Props[edit | edit source]
In Tremors 2: Aftershocks, the creature design team, Amalgamated Dynamics, was faced with a challenge different from the first film. In Tremors, the graboids spend most of their time underground, and thus a prop was not needed for these scenes. However, in this film the shriekers spend all their time above ground and there are always more shriekers than graboids, thus the need for more props. The shrieker props used in the film include two fully articulated, full-scale puppet shrieker, three hand-puppet versions of the shriekers, and three un-jointed non-articulated rubber shrieker dummies. The fully articulated, full-scale puppet shrieker required 16 puppeteers to operate, while the rubber shrieker dummies, not requiring puppeteers, were used in scenes when a shrieker needed to be dropped, shot, or exploded.
One of the full scale graboids used in the film was a refurbished model that was used in the first film.
Effects[edit | edit source]
To achieve the infrared view of the shriekers as seen in several scenes, the actors wore red suits and yellow stockings, then were shot in Hi-8 video tape and blown up to 35mm film to add an additional grainy effect. The post-production video engineers then rendered the faces and bodies in different colors. The scene where a baby shrieker is seen was created using a full size shrieker in a large cage, making the shrieker look small. As a consequence, no actors could be shown at the same time as the cage and shrieker.
In addition to the shriekers designed by Amalgamated Dynamics, some scenes in the film utilized shriekers that were computer generated imagery (CGI) designed by Tippett Studio. These animated shriekers were used when ever the film depicts them as walking, running, or climbing, as these movements were beyond the capabilities of the fully articulated puppet shriekers.
Release and Reception[edit | edit source]
After the film had been finished, its release date was delayed numerous times when test screenings were met with glowing reviews, which lead to its creators and the studio to consider theatrical distribution. A release date was finally set for April 9, 1996, over two years after the film had been finished. Although a theatrical release was deemed too expensive, the film did receive a very small limited screening in international theaters with an exclusive premiere screening that took place on April 9, 1996 at 8 PM in the Alfred Hitchcock Theater in Hollywood, California. The film was released on Videocassette on April 9, 1996 and on laserdisc on April 16, 1996.

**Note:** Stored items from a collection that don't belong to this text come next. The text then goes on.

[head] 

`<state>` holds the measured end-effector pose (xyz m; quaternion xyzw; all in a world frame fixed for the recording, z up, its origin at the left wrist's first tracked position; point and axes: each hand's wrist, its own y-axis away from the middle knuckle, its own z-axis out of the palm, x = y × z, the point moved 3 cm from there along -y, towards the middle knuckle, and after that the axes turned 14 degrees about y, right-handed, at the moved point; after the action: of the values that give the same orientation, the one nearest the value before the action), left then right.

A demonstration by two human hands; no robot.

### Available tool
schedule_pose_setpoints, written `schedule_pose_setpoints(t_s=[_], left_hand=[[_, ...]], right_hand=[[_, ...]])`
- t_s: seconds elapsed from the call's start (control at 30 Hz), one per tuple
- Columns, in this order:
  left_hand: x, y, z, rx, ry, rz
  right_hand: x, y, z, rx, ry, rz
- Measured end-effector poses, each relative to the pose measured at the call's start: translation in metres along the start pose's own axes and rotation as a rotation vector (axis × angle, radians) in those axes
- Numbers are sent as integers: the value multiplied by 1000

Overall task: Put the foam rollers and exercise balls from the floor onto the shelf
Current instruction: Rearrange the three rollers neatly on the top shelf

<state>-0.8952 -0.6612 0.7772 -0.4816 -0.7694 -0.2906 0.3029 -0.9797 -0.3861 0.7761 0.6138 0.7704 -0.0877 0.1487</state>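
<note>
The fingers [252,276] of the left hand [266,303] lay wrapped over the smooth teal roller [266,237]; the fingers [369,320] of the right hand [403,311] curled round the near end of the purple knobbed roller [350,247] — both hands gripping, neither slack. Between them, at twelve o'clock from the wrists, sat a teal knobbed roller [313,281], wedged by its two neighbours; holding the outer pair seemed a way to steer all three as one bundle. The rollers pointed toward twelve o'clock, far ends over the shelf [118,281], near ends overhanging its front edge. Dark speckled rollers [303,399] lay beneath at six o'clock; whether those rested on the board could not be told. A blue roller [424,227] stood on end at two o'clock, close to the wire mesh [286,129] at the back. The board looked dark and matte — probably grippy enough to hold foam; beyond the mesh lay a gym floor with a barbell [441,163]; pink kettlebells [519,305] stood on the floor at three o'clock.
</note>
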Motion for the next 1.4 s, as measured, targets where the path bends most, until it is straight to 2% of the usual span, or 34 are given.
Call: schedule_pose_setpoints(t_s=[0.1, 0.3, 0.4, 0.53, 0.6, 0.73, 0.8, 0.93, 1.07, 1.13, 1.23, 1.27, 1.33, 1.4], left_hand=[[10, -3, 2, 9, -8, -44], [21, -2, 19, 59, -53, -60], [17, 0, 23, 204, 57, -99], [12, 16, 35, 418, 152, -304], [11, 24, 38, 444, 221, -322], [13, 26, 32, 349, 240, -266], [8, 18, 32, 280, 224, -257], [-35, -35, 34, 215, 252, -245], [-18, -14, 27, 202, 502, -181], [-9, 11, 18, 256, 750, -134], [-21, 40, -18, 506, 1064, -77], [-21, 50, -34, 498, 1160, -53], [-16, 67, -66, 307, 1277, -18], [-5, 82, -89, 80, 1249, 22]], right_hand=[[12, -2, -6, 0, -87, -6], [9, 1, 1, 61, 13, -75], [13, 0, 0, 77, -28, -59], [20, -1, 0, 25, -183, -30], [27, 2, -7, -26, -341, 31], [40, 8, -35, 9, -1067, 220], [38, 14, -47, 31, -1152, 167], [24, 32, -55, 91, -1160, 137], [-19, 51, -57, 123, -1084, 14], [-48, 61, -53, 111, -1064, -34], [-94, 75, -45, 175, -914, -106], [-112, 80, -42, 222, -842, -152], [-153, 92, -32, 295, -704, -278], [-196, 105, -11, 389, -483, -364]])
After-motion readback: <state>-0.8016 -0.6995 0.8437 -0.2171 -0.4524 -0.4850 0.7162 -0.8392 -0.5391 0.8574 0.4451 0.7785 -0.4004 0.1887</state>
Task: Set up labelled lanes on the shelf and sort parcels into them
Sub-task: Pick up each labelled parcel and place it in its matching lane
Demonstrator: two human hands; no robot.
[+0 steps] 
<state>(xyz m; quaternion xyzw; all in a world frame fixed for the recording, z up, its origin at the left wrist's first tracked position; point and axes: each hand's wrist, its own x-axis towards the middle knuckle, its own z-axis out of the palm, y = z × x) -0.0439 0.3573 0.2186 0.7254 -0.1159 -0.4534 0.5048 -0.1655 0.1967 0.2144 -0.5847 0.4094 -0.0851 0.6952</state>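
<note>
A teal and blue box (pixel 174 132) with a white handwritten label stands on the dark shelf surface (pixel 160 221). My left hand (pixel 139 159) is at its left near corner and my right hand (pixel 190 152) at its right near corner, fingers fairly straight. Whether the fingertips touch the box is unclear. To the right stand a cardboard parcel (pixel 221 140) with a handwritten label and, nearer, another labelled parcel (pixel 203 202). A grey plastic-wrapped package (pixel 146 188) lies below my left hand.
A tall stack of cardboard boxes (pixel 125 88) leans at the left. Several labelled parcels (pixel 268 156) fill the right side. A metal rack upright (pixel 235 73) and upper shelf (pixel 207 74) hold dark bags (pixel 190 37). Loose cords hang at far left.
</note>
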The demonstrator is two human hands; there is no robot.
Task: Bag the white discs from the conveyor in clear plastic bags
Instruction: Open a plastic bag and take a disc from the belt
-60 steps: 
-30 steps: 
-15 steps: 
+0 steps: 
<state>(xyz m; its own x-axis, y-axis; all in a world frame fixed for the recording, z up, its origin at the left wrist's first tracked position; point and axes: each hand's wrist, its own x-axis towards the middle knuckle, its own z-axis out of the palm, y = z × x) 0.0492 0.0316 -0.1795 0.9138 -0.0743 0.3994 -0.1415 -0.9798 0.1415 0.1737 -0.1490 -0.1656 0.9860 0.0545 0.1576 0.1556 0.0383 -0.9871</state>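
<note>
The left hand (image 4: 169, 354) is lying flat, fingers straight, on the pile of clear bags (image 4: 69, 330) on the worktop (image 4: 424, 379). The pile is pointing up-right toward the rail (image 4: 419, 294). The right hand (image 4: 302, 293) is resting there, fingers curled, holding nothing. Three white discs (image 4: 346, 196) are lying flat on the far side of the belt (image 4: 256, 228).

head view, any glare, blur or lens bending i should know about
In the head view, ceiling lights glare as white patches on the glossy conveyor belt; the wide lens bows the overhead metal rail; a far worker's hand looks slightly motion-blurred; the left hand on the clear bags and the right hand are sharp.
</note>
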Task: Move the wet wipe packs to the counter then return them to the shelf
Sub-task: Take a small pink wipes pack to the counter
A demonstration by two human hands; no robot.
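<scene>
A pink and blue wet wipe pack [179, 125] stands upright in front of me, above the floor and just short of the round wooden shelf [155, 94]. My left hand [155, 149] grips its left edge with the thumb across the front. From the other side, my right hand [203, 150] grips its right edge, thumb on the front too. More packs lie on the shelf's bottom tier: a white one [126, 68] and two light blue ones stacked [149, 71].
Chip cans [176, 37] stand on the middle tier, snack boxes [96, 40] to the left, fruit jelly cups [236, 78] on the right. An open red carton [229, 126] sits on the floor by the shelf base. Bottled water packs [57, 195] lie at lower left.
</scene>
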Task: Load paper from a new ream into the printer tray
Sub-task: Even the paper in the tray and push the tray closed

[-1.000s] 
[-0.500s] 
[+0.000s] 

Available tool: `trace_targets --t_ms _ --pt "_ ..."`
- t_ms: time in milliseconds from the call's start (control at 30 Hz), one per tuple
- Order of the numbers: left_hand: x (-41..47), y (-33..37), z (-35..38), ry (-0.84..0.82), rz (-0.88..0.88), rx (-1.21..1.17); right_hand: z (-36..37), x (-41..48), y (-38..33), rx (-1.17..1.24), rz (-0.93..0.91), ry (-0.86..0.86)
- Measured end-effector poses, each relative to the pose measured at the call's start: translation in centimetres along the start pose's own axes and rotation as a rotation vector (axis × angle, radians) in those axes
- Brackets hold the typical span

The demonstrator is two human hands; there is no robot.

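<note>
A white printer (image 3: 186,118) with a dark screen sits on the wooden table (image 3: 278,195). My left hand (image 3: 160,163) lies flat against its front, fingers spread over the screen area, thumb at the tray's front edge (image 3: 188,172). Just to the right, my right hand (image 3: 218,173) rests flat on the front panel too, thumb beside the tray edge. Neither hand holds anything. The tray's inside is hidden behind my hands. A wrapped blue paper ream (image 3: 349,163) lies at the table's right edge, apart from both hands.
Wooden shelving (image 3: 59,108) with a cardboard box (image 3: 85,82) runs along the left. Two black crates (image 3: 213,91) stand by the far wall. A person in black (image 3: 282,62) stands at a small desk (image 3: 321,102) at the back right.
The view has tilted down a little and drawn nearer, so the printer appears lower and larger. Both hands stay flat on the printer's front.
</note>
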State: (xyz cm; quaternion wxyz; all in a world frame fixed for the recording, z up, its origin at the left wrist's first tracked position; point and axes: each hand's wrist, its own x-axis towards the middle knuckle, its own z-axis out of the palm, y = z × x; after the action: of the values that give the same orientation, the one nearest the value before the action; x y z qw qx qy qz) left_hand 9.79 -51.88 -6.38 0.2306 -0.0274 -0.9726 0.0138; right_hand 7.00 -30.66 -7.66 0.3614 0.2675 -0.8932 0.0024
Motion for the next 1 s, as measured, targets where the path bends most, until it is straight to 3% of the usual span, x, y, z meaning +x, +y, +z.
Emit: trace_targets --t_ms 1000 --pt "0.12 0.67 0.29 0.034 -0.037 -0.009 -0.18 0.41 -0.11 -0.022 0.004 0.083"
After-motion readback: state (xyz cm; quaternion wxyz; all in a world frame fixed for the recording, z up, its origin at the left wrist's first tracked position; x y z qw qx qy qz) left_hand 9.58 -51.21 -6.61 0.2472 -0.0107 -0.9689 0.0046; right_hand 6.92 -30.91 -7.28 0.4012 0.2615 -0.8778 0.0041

As of February 2020, Tremors 2: Aftershocks currently holds a 63% "fresh" rating on Rotten Tomatoes. TV Guide gave the film a positive review, saying "this movie is a rarity among direct-to-video sequels, one that's not only worthy of its theatrical predecessor but suggests that it too, belongs on the big screen...despite the significantly lower budget, the monsters remain entirely convincing." Ty Burr of Entertainment Weekly gave the film a mixed C+, calling it "definetly not as bad as a lot of straight-to-tape sequels" and further praised the acting, cinematography, and effects, but gave negative criticisms to the film's second half, saying "the movie becomes a bald-faced imitation of Jurassic Park." In an essay on direct-to-video horror sequels, Gavin Al-Asif for the Houston Chronicle gave the film a glowing review, saying "Tremors 2 is probably the best direct-to-video sequel ever made...it's leaps and bounds ahead of any of its competitors, including some theatrical sequels."